Quote:
Originally Posted by gmaxey
Batmat1,
Specifically the last instance ", John smith," is returned as a match. How could we prevent that?
|
Code:
Sub ScratchMacro()
Dim RegEx As Object, Matches As Object, Match As Object
Set RegEx = CreateObject("VBScript.RegExp")
With RegEx
.Global = True
.Pattern = ", [A-Z][^, ]+(|( [^, ]+)* [A-Z][^,]+),"
End With
Set Matches = RegEx.Execute(ActiveDocument.Range.text)
For Each Match In Matches
Debug.Print Match.Value
Next
End Sub
The author of the thread did not really provide criteria for the input data. If we have requirements for the form of the results, we must also specify the form of the input data. If the input data can be any, we must provide all characters accepted between commas. See that the given code finds the result ", Beate 123-van4 Ackeren," and that is not a surname and name, right?
The code below accepts only characters in CONST characters. Tested with data as in the picture.
Code:
Sub ScratchMacro()
Const characters As String = "[A-Za-zü\-]"

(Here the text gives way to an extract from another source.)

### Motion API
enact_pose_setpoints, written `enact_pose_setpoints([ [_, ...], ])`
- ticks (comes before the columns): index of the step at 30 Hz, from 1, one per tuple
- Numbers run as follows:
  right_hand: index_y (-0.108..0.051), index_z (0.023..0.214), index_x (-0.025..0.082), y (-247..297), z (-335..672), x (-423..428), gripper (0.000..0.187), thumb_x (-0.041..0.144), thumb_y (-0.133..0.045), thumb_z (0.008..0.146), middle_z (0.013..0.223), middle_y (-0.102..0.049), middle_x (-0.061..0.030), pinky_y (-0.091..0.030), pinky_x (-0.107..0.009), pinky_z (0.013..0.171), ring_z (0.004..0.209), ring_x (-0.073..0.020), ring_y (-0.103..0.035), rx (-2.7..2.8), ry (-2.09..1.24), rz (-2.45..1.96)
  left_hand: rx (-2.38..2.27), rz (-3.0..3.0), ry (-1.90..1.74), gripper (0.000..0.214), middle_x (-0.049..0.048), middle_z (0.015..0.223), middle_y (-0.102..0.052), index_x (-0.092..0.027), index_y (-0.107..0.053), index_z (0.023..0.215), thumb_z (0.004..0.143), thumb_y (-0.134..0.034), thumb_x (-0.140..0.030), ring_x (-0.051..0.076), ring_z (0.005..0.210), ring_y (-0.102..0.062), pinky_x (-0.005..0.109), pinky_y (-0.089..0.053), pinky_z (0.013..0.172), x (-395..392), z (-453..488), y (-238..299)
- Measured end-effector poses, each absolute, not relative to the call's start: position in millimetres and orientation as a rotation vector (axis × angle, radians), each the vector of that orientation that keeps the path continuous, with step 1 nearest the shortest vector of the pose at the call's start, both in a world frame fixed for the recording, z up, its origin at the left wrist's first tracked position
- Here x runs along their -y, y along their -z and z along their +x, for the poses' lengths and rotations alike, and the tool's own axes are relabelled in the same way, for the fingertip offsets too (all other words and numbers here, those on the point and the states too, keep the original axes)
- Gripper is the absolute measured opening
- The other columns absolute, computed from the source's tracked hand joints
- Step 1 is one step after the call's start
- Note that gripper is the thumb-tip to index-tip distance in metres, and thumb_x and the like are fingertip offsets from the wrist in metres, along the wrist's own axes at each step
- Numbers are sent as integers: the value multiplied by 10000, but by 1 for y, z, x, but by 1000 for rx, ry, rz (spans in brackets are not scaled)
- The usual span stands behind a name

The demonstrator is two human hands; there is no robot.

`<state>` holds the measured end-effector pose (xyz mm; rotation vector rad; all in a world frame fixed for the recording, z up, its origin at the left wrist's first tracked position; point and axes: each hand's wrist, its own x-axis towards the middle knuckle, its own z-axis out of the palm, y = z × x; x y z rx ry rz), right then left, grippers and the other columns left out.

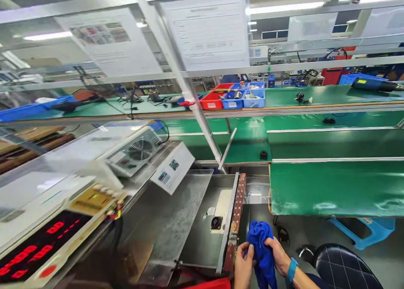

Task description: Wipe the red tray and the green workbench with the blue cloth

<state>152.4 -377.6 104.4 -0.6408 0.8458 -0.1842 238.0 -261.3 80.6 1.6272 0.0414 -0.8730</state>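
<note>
Both hands are at the blue cloth [263, 249] in the lower part of the frame, right of centre, where it hangs bunched and clear of any surface that I can make out. The left hand [244, 264] is narrow, thumb and fingertips drawn together at the cloth's left edge and seeming to pinch a bit of it; the right hand [279, 255], with a blue band [292, 269] at its wrist, grips the upper right side, thumb across the folds. The step in hand looks like handling the loose fabric between the two hands, though whether it is being folded or opened out I cannot tell. As I judge it, the next move calls for a steady hold on the right and a light fingertip grip on the left, with the hanging end kept away from the metal case [202, 242] just left, which has a small black fan [216, 223]. The green table [334, 188] lies above right, and a black chair [344, 263] sits lower right.
</note>
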Motion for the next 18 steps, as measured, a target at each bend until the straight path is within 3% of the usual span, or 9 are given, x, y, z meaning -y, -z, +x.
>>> enact_pose_setpoints([
  [3,-543,806,191,-103,182,436,258,351,-585,609,754,-601,-3,-452,-254,655,673,-144,-507,-743,235,-676,-90,1628,900,893,100,917,-694,-149,-617,1106,483,-800,-762,212,758,-618,276,-449,565,326,277,-91],
  [6,-553,815,188,-115,218,505,271,334,-525,588,767,-581,-4,-430,-267,661,688,-149,-459,-682,246,-887,32,1660,817,712,69,799,-675,-133,-678,933,521,-812,-697,168,666,-561,265,-413,571,391,322,-106],
  [12,-655,1073,185,-155,300,639,508,202,-458,605,1124,-662,-55,-438,-357,1001,1035,-227,-570,-303,286,-1584,80,1671,562,571,55,804,-681,-157,-668,821,542,-816,-633,161,680,-562,283,-455,636,489,421,-125],
  [18,-634,1254,248,-105,368,711,546,131,-504,736,1252,-652,-54,-425,-333,1056,1179,-221,-576,-410,109,-2172,-113,1849,315,533,24,710,-638,-180,-618,757,501,-755,-627,182,653,-554,325,-463,622,518,508,-101],
])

Dim RegEx As Object, Matches As Object, Match As Object
Set RegEx = CreateObject("VBScript.RegExp")
With RegEx
.Global = True
.Pattern = ", [A-Z]" & characters & "+(|( " & characters & "+)* [A-Z]" & characters & "+),"
End With
Set Matches = RegEx.Execute(ActiveDocument.Range.text)
For Each Match In Matches
Debug.Print Match.Value
Next
End Sub
Quote:
If you don't mind, can you explain what each part of your pattern is intended to perform?
For others following, with mine it is
1. "," match a comma
2. "\s" match a space
3. "[A-Z]" match a capital letter A to Z
4. "[^,]*" match any characters excluding a comma one or more times
5. "," match a comma
|
2. "\s" match a comma, TAB, form-feed, .... equivalent with "[ \f\n\r\t\v]"